▶ **WORK TASK**
Could you filter the listing for lines with the word "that" and return them?
----- INPUT FOR THIS TASK -----
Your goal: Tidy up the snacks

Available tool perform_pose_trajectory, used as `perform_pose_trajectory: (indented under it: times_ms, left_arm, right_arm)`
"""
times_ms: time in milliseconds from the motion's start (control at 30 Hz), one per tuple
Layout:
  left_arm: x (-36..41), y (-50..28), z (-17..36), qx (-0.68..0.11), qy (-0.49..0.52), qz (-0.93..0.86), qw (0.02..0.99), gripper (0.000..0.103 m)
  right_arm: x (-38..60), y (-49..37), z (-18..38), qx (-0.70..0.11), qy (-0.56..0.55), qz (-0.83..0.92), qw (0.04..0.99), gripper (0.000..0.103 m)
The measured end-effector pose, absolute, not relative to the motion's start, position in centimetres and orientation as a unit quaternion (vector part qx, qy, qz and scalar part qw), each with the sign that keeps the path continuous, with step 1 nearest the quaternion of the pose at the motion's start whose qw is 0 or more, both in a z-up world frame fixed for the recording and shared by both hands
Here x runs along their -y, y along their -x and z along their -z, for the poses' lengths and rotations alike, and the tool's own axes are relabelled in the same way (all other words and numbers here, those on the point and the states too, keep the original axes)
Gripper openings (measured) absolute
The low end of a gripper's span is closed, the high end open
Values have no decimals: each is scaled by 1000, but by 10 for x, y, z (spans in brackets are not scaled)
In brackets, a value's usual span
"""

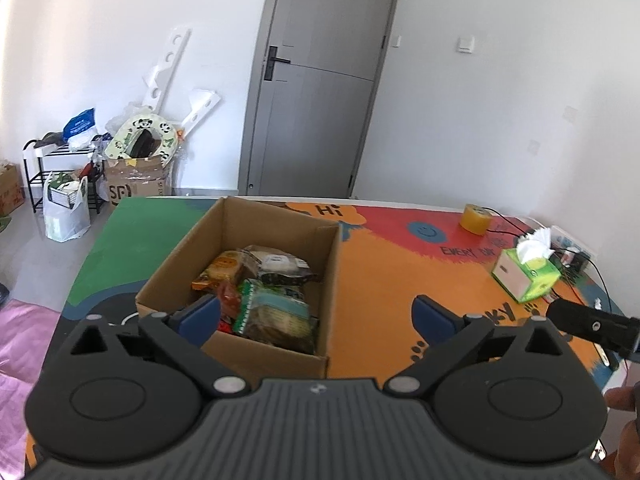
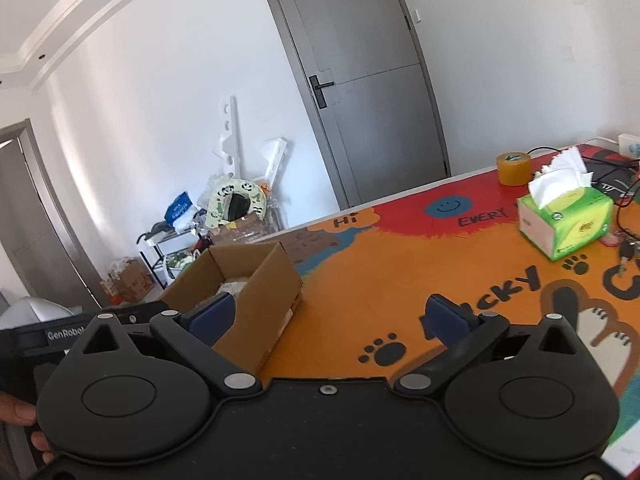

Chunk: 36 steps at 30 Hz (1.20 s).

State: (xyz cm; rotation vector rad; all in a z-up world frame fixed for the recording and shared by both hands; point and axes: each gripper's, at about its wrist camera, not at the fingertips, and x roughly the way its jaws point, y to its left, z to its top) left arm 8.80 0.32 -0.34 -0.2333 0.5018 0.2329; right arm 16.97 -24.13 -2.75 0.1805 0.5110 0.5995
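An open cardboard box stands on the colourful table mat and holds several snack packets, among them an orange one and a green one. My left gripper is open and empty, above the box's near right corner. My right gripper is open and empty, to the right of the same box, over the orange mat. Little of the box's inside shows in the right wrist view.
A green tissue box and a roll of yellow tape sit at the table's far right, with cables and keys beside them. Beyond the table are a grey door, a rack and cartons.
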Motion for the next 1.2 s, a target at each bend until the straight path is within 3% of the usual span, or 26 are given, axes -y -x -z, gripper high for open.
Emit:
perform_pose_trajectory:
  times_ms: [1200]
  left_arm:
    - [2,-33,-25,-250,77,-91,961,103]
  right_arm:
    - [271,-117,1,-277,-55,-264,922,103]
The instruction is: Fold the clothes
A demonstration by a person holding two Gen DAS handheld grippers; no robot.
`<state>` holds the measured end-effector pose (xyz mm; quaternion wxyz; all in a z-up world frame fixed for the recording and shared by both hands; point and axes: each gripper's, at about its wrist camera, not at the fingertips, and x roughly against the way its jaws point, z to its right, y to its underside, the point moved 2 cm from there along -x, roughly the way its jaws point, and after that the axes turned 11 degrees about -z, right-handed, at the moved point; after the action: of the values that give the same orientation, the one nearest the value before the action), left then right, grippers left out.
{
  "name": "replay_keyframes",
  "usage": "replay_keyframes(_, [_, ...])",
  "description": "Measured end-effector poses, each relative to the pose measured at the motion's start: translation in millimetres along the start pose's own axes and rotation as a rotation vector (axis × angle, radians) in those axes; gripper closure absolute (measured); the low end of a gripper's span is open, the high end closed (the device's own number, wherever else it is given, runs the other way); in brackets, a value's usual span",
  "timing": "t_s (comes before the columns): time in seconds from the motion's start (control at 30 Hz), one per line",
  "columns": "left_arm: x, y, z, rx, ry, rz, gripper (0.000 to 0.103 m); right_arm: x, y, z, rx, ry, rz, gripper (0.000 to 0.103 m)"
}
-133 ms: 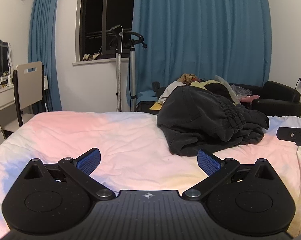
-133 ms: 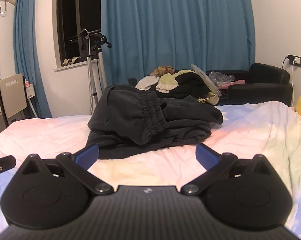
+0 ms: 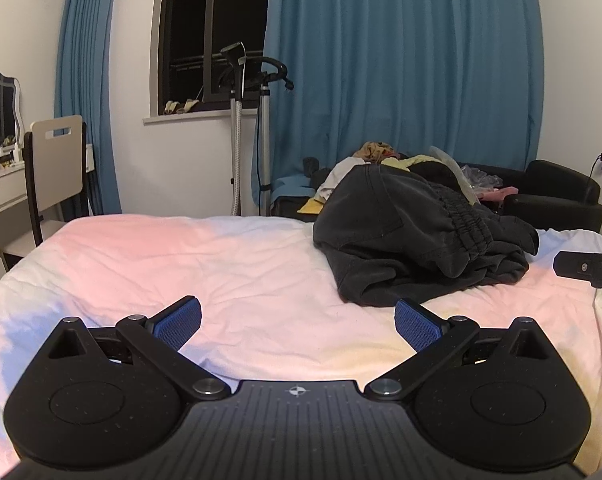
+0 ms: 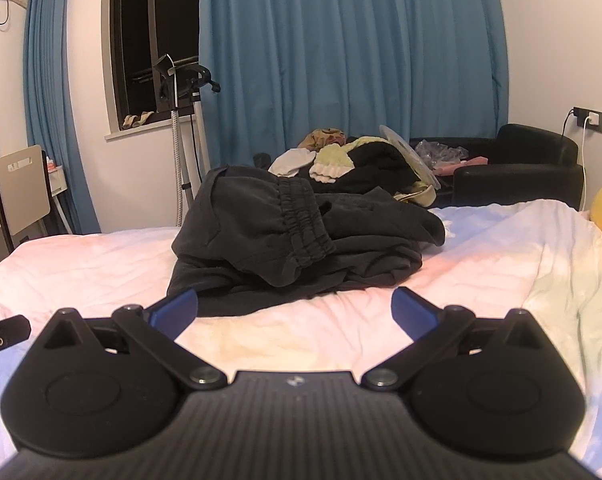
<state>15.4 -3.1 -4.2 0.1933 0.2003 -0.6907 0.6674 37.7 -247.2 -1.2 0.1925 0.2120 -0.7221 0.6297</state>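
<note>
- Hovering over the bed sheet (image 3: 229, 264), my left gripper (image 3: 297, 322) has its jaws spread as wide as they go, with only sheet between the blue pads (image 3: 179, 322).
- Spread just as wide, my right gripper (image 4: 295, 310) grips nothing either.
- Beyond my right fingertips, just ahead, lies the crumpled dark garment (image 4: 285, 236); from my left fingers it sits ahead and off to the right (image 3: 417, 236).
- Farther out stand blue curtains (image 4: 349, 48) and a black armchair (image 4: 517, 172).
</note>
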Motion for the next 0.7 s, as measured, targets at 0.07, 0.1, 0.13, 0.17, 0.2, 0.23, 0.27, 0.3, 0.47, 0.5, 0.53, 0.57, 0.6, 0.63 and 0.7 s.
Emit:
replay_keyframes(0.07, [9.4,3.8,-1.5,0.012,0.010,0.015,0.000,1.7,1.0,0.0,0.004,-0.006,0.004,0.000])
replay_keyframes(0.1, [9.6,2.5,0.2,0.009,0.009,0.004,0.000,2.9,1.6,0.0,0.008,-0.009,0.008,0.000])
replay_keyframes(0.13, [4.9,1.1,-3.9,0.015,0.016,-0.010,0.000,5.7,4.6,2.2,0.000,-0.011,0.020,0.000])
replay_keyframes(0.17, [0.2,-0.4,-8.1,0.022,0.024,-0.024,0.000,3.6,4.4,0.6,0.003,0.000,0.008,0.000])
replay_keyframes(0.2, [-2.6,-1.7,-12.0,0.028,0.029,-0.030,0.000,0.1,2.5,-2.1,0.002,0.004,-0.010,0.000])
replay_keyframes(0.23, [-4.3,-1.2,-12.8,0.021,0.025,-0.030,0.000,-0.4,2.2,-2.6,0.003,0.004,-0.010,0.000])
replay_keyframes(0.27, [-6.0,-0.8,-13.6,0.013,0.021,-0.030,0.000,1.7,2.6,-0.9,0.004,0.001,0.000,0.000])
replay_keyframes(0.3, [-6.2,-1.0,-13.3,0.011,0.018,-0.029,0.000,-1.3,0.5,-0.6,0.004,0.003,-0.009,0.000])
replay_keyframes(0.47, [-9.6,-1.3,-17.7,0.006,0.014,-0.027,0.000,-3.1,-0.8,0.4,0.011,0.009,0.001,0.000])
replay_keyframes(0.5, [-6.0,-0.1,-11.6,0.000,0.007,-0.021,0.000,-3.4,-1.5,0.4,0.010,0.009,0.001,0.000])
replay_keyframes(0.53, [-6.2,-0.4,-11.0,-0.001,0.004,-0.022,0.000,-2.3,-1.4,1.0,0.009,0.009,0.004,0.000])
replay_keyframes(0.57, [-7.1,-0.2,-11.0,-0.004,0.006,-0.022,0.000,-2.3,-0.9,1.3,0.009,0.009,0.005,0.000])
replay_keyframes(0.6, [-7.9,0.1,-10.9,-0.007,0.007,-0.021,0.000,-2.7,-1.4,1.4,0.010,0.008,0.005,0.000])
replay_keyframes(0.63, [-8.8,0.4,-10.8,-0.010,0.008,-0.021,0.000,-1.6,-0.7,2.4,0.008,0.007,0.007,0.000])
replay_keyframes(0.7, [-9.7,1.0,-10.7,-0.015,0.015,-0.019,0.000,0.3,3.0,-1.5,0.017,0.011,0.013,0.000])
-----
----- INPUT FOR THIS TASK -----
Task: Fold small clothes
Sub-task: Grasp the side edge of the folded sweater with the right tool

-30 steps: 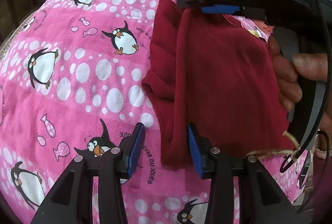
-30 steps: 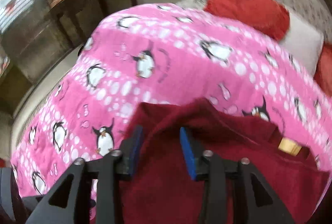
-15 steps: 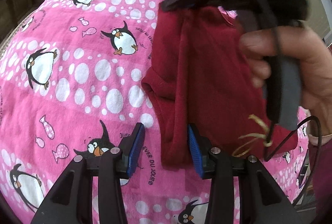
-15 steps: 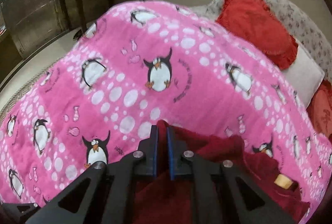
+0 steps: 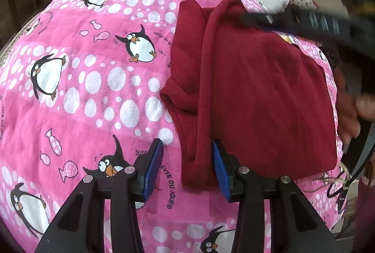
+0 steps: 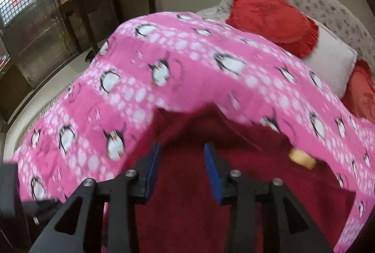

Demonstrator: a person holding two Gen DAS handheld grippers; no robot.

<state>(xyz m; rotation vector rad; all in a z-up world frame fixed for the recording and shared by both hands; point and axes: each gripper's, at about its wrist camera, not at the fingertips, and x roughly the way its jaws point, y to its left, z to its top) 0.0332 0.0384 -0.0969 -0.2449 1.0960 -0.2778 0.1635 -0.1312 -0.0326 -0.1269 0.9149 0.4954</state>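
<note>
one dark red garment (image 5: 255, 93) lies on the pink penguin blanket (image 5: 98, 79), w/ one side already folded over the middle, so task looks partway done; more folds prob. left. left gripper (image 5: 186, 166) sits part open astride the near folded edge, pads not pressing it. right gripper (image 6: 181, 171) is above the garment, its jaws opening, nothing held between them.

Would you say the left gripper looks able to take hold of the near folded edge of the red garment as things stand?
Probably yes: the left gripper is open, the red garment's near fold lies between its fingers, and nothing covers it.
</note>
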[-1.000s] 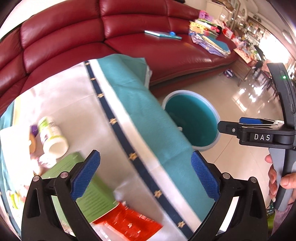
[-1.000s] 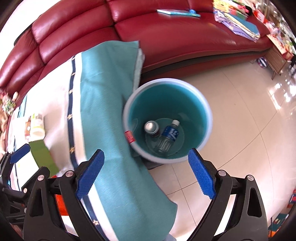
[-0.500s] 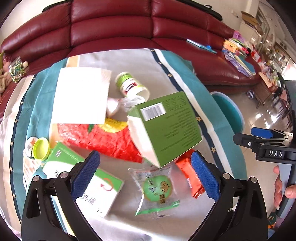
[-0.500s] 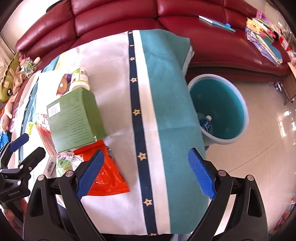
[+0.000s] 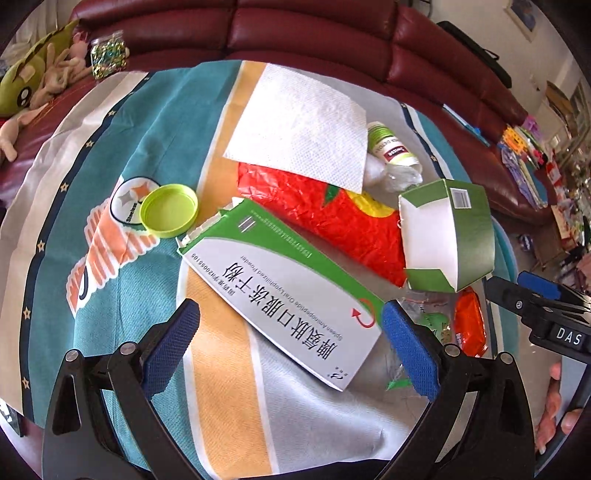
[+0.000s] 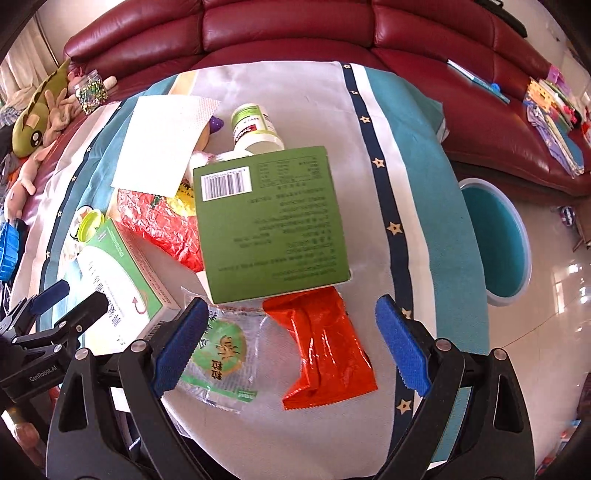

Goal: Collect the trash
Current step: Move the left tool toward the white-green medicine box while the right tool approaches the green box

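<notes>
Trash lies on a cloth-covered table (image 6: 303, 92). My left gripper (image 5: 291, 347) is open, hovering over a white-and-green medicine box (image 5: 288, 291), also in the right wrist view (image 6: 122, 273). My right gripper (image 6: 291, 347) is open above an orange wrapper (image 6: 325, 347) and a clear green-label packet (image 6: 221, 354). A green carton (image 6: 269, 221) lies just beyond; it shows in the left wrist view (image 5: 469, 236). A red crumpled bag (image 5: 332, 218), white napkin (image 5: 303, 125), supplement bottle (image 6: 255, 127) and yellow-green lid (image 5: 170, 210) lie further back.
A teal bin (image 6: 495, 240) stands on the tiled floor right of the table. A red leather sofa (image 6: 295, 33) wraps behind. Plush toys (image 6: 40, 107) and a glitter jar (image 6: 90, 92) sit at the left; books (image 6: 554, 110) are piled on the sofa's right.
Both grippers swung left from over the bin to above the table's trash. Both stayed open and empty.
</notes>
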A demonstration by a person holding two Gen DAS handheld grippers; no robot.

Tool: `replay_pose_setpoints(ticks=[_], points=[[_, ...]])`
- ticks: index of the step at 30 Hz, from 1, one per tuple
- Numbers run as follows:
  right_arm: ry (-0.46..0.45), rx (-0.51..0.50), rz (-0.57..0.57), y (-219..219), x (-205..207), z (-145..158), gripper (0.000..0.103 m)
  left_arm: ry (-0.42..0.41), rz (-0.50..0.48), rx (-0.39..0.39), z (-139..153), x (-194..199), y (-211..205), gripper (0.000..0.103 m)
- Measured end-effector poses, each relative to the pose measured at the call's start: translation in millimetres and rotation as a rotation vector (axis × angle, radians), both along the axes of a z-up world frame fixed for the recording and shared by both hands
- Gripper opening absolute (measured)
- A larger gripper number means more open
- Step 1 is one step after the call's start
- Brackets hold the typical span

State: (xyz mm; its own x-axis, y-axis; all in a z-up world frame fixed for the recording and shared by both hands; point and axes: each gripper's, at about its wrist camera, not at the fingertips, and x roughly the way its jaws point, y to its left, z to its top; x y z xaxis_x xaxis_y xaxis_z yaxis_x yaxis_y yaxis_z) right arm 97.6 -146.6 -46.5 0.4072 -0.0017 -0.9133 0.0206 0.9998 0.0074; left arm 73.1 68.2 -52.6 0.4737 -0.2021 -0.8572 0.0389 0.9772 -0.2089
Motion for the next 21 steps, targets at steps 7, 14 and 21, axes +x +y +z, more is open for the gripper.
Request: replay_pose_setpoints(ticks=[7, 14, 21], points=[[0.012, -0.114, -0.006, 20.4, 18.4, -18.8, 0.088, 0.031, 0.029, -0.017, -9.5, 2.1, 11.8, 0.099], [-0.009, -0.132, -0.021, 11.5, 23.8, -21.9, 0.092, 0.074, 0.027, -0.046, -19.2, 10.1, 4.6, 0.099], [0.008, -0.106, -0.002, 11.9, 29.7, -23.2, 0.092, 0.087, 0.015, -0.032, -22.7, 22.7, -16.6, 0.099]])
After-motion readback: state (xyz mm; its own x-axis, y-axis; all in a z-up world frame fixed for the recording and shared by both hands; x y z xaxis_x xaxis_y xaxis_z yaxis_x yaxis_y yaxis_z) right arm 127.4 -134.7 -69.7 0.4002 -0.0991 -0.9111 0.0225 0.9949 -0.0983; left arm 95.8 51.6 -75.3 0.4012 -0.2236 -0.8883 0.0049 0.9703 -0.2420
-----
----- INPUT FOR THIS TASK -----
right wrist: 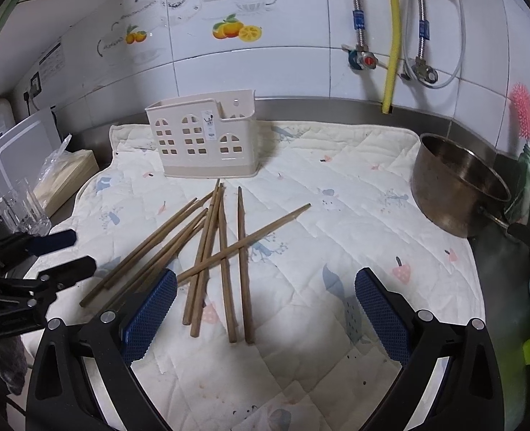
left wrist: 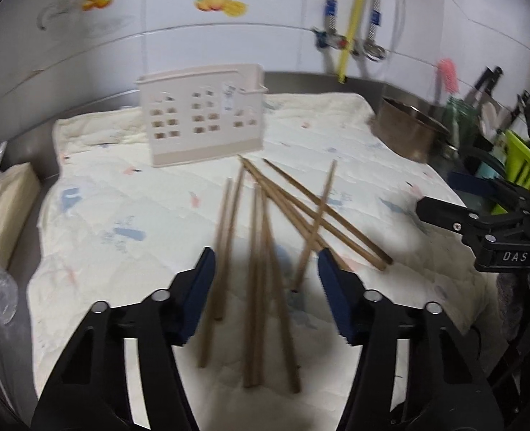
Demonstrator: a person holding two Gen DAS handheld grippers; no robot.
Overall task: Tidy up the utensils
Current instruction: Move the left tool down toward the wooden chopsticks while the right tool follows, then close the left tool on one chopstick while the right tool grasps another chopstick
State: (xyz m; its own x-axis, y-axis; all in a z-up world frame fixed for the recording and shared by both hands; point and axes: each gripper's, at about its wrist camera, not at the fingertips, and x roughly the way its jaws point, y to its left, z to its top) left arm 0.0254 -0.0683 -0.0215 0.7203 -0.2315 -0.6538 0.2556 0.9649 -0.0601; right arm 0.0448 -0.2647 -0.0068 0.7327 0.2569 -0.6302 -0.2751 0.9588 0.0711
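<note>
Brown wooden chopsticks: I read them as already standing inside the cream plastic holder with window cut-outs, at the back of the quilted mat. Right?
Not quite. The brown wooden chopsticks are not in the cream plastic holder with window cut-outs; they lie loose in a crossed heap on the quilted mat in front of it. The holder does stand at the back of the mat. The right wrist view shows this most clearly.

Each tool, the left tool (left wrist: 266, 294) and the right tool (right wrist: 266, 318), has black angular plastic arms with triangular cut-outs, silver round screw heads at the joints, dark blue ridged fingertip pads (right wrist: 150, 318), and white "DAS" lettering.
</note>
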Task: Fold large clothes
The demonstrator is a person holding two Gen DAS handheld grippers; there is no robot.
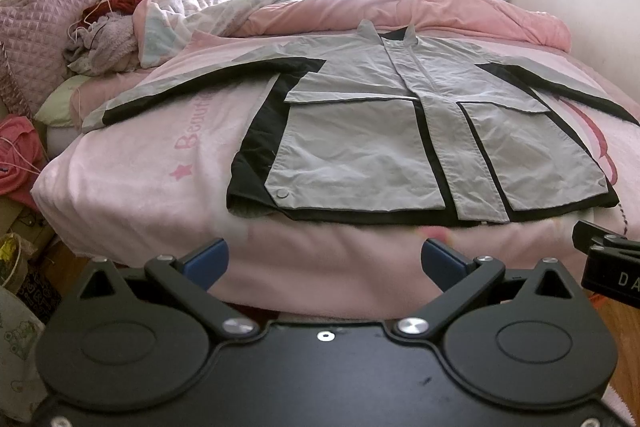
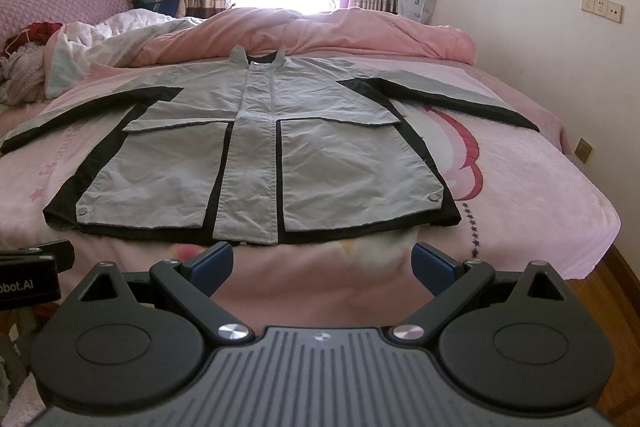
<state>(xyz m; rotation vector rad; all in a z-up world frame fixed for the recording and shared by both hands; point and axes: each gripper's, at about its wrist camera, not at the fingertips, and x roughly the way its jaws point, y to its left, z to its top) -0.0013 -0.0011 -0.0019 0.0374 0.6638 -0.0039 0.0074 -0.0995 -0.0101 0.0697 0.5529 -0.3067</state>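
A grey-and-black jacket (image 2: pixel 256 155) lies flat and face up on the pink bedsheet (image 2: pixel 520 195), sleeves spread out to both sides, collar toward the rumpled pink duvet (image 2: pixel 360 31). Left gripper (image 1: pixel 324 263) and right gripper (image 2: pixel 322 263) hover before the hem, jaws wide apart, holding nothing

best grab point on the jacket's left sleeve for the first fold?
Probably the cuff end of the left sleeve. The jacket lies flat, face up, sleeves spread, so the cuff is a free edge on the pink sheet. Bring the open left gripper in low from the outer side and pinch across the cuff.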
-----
▶ **THE ANSWER**
The measured end-effector pose, absolute, not relative to the motion's start, position in centimetres and orientation as a unit quaternion (vector part qx, qy, qz and scalar part qw), each with the sign that keeps the path continuous, with step 1 nearest the quaternion of the pose at the motion's start whose qw is 0 or more, both in a z-up world frame fixed for the recording and shared by both hands
`<state>` holds the measured end-effector pose (xyz mm; quaternion wxyz; all in a z-up world frame fixed for the recording and shared by both hands; point and axes: each gripper's, at about its wrist camera, not at the fingertips, and x roughly against the way its jaws point, z to its right, y to its underside, the point moved 2 cm from there along -x, roughly the way its jaws point, and after that the axes turned 11 degrees about -z, right-handed, at the moved point; after the action: of the values that give the same orientation, the one nearest the value before the action), left then right, grippers left out.

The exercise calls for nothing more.